ENABLE_MODULES: text2vec-palm
DEFAULT_VECTORIZER_MODULE: text2vec-palm
PALM_APIKEY: sk-foobar # Optional; you can also provide the key at query time.
CLUSTER_HOSTNAME: 'node1'
...

Class configuration

You can configure how the module will behave in each class through the Weaviate schema.

API settings

Parameters

  • projectId (Required): e.g. cloud-large-language-models
  • apiEndpoint (Optional): e.g. us-central1-aiplatform.googleapis.com
  • modelId (Optional): e.g. textembedding-gecko@001 or textembedding-gecko-multilingual@latest

Example

{
"classes": [
{
"class": "Document",
"description": "A class called document",
"vectorizer": "text2vec-palm",
"moduleConfig": {
"text2vec-palm": {
"projectId": "YOUR-GOOGLE-CLOUD-PROJECT-ID", // Required.
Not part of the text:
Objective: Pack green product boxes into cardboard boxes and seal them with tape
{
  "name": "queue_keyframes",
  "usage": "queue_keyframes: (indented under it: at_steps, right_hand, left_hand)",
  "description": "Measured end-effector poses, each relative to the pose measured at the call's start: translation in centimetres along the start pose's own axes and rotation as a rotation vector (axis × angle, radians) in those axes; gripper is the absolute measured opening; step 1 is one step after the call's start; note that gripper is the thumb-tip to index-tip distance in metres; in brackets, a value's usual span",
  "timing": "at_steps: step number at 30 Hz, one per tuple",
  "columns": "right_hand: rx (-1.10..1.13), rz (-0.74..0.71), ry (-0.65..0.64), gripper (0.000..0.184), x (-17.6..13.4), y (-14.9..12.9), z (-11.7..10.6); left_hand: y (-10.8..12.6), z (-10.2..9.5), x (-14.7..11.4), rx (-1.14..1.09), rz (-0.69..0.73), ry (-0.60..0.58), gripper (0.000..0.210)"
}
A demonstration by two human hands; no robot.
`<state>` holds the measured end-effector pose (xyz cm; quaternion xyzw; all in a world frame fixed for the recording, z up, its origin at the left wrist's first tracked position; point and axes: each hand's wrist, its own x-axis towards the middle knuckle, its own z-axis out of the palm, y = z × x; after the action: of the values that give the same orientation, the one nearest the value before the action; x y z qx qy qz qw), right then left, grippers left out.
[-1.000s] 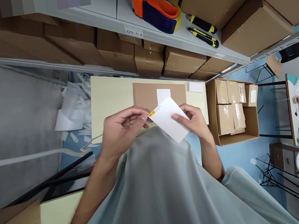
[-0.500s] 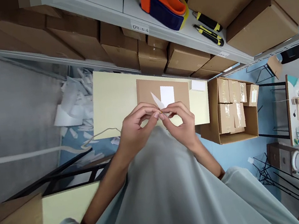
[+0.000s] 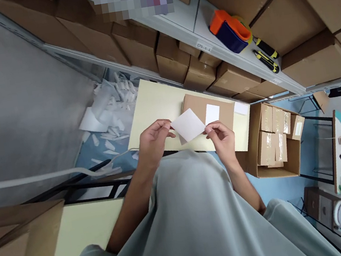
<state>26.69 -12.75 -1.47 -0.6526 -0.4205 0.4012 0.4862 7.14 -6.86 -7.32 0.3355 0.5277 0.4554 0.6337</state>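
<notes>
A white square label (image 3: 188,124) is stretched between my hands, turned so that its corners point sideways. My left hand (image 3: 156,141) is closed in a pinch on the left corner. At the opposite corner, my right hand (image 3: 221,137) pinches it between thumb and fingers. Beneath and beyond the label lies a flat brown cardboard box (image 3: 226,113) on the pale yellow table (image 3: 150,101). A white rectangular label (image 3: 212,113) is stuck on the box's top. The held label covers part of the box from view.
A stack of white labels (image 3: 241,108) sits at the table's right end. Beside it stands an open carton (image 3: 293,167) holding several small boxes. A shelf overhead carries an orange and blue tape dispenser (image 3: 229,31) and two utility knives (image 3: 266,60). Paper scraps (image 3: 104,116) litter the floor at left.
My hands have moved apart from a pinch close together, and the label now lies spread flat between them. The view has tilted and shifted, so shelf and table appear further right.
</notes>
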Motion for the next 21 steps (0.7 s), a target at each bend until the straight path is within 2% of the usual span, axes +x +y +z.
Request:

Replace with your value: (e.g. "cloud-large-language-models")
"apiEndpoint": "YOUR-API-ENDPOINT", // Optional. Defaults to "us-central1-aiplatform.googleapis.com".
"modelId": "YOUR-GOOGLE-CLOUD-MODEL-ID", // Optional. Defaults to "textembedding-gecko@001".
},
},
}
]
}

Vectorization settings

You can set vectorizer behavior using the moduleConfig section under each class and property:

Class-level

  • vectorizer - what module to use to vectorize the data.
  • vectorizeClassName – whether to vectorize the class name. Default: true.

Property-level

  • skip – whether to skip vectorizing the property altogether. Default: false
  • vectorizePropertyName – whether to vectorize the property name. Default: true

Example

{
"classes": [
{
"class": "Document",
"description": "A class called document",
"vectorizer": "text2vec-palm",
"moduleConfig": {
"text2vec-palm": {
"projectId": "YOUR-GOOGLE-CLOUD-PROJECT-ID", // Required. Replace with your value: (e.g. "cloud-large-language-models")
"apiEndpoint": "YOUR-API-ENDPOINT", // Optional. Defaults to "us-central1-aiplatform.googleapis.com".
"modelId": "YOUR-GOOGLE-CLOUD-MODEL-ID", // Optional. Defaults to "textembedding-gecko@001".
"vectorizeClassName": "false"
},
},
"properties": [
{
"name": "content",
"dataType": ["text"],
"description": "Content that will be vectorized",
"moduleConfig": {
"text2vec-palm": {
"skip": false,
"vectorizePropertyName": false
}
}
}
]
}
]
}

Query-time parameters

API key

You can supply the API key at query time by adding it to the HTTP header:

  • "X-Palm-Api-Key": "YOUR-PALM-API-KEY"

API key on Google Cloud

This is called an access token in Google Cloud.

If you have the Google Cloud CLI tool installed and set up, you can view your token by running the following command:

gcloud auth print-access-token

Token expiry for Google Cloud users

Important

Google Cloud's OAuth 2.0 access tokens are configured to have a standard lifetime of 1 hour.

Therefore, you must periodically replace the token with a valid one and supply it to Weaviate by re-instantiating the client with the new key.

You can do this manually.

Automating this is a complex, advanced process that is outside the scope of our control. However, here are a couple of possible options for doing so:

With Google Cloud CLI

If you are using the Google Cloud CLI, you could run this through your preferred programming language, and extract the results.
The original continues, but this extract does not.